* WORK REQUEST *
Pull every line holding the word "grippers" out of the data and copy it.

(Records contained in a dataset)
━━━━━━━━━━━━━━━━

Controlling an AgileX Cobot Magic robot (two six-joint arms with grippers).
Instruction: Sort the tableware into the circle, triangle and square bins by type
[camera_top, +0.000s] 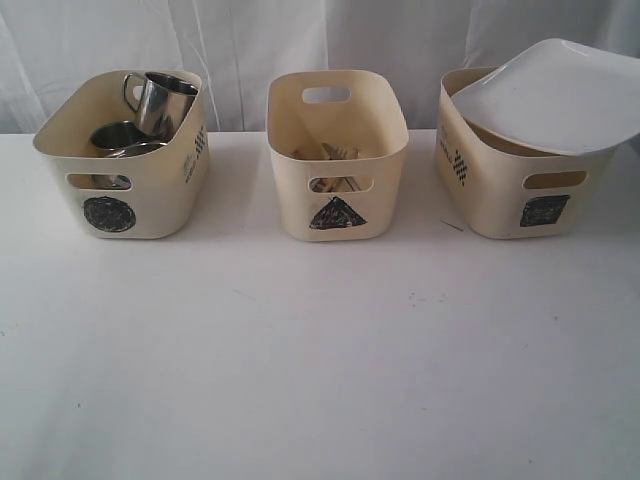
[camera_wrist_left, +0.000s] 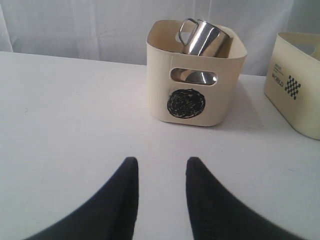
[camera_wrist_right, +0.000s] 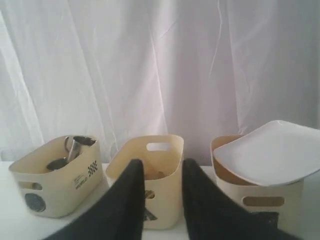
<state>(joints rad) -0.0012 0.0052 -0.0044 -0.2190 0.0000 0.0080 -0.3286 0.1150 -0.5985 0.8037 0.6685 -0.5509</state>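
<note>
Three cream bins stand in a row on the white table. The circle bin (camera_top: 125, 160) holds steel mugs (camera_top: 160, 100). Wooden chopsticks and cutlery (camera_top: 335, 153) lie in the triangle bin (camera_top: 337, 160). A large white plate (camera_top: 555, 95) rests tilted across the top of the square bin (camera_top: 525, 180). Neither arm shows in the exterior view. My left gripper (camera_wrist_left: 160, 167) is open over bare table, short of the circle bin (camera_wrist_left: 192, 75). My right gripper (camera_wrist_right: 162, 167) is open, held back from the triangle bin (camera_wrist_right: 150, 175), with nothing between its fingers.
A white curtain (camera_top: 300, 50) hangs behind the bins. The white tabletop (camera_top: 320, 360) stretches in front of the bins to the near edge.
</note>
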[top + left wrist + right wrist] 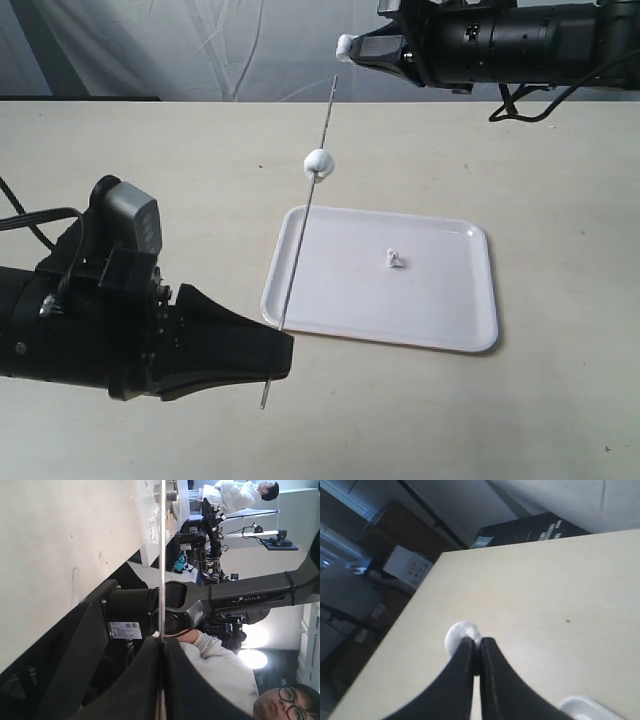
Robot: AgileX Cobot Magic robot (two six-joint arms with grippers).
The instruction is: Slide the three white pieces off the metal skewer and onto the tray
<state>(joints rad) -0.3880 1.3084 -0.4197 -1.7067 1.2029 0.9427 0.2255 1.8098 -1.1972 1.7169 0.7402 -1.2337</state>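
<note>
In the exterior view the left gripper comes in low and nearly level from the lower left. Its black jaws are clamped on the lower end of the long, thin grey metal skewer, which slants up and away over the beige table. A small, soft, rounded white threaded lump sits high on the rod. A smaller white loose lump lies near the middle of the flat white rectangular plastic tray. The right gripper reaches in level from the upper right, raised well off the table, with a white third lump at its tips. In the left wrist view the left gripper is closed tight on the metal skewer, which runs straight out from it. In the right wrist view the right gripper has its jaws almost together, pinching the third lump at the very tips above the table. A corner of the tray shows nearby.
</note>
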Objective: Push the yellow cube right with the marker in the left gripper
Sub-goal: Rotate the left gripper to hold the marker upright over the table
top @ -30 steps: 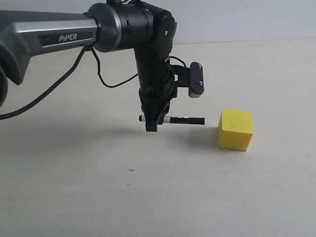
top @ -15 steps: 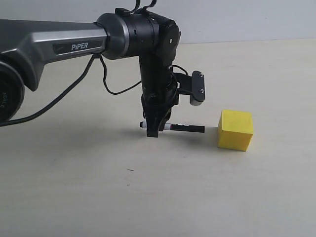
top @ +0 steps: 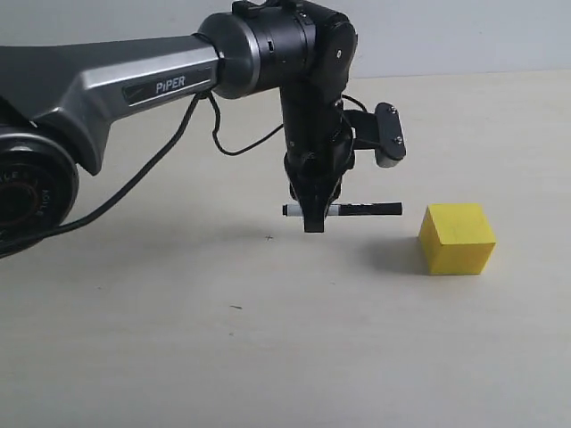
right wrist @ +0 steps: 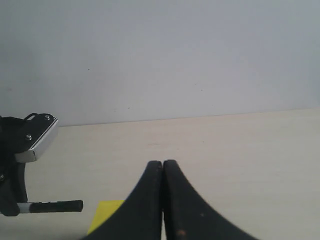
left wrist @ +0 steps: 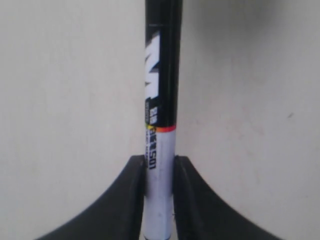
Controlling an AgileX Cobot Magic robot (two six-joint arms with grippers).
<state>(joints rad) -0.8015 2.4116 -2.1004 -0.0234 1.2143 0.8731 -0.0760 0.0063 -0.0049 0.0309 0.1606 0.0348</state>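
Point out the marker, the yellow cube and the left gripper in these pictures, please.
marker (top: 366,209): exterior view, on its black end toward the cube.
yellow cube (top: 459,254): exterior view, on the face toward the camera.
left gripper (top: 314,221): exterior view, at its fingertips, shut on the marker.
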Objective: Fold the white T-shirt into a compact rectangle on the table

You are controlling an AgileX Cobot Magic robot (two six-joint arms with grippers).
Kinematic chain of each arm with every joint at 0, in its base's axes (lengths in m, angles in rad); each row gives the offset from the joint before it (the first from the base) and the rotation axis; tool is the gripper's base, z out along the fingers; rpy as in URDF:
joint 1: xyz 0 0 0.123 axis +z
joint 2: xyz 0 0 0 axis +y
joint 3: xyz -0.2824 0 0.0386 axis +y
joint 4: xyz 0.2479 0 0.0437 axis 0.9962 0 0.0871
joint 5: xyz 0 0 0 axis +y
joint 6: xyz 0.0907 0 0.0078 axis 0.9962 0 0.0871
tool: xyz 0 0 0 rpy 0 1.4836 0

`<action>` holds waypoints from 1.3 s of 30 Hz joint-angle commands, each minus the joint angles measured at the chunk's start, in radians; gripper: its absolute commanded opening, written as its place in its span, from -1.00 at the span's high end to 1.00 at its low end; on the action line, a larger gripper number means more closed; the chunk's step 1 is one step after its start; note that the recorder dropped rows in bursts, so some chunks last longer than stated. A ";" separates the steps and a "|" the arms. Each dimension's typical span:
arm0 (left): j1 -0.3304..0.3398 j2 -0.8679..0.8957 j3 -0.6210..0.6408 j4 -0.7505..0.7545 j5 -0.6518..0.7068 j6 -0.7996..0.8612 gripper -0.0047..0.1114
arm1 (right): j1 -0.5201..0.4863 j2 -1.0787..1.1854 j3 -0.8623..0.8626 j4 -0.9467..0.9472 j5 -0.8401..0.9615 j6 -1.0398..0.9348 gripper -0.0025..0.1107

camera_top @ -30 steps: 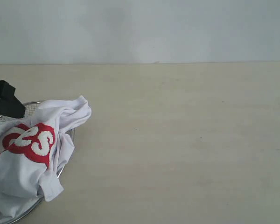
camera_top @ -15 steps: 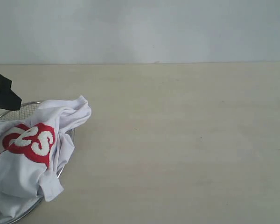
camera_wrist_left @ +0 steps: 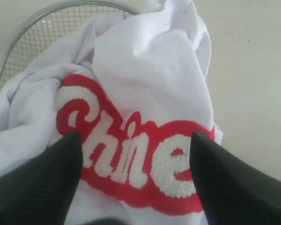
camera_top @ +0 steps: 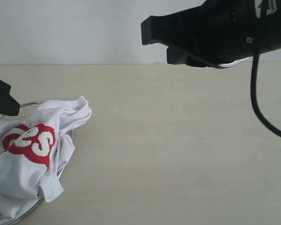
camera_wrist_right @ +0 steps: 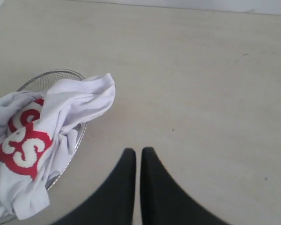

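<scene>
The white T-shirt (camera_top: 33,150) lies crumpled in a heap, its red patch with white lettering facing up; it fills a round wire-mesh basket (camera_top: 31,106) at the table's (camera_top: 178,150) left side and spills over the rim. My left gripper (camera_wrist_left: 136,135) hovers open just above the red lettering (camera_wrist_left: 131,150), with one finger (camera_wrist_left: 47,183) on each side of it and no cloth pinched. My right gripper (camera_wrist_right: 138,151) is shut on nothing, high over bare table to the right of the shirt (camera_wrist_right: 47,126). The neck tag is hidden.
The basket's rim (camera_wrist_right: 51,74) and mesh (camera_wrist_left: 33,42) show behind the heap. My right arm (camera_top: 215,28) fills the upper right of the exterior view, with a black cable (camera_top: 260,108) hanging from it. A white wall (camera_top: 84,28) stands behind the table's far edge.
The right arm has swung into the top right of the exterior view, where nothing was before. The black part of the left arm at the far left shifted slightly. The shirt lies unchanged.
</scene>
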 commanded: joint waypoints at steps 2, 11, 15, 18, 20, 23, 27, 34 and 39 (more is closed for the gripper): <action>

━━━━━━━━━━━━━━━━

* WORKED SOLUTION *
Controlling an AgileX Cobot Magic robot (two six-joint arms with grippers).
Robot: AgileX Cobot Magic robot (two six-joint arms with grippers).
Controlling an AgileX Cobot Magic robot (two six-joint arms with grippers).
You are controlling an AgileX Cobot Magic robot (two six-joint arms with grippers).

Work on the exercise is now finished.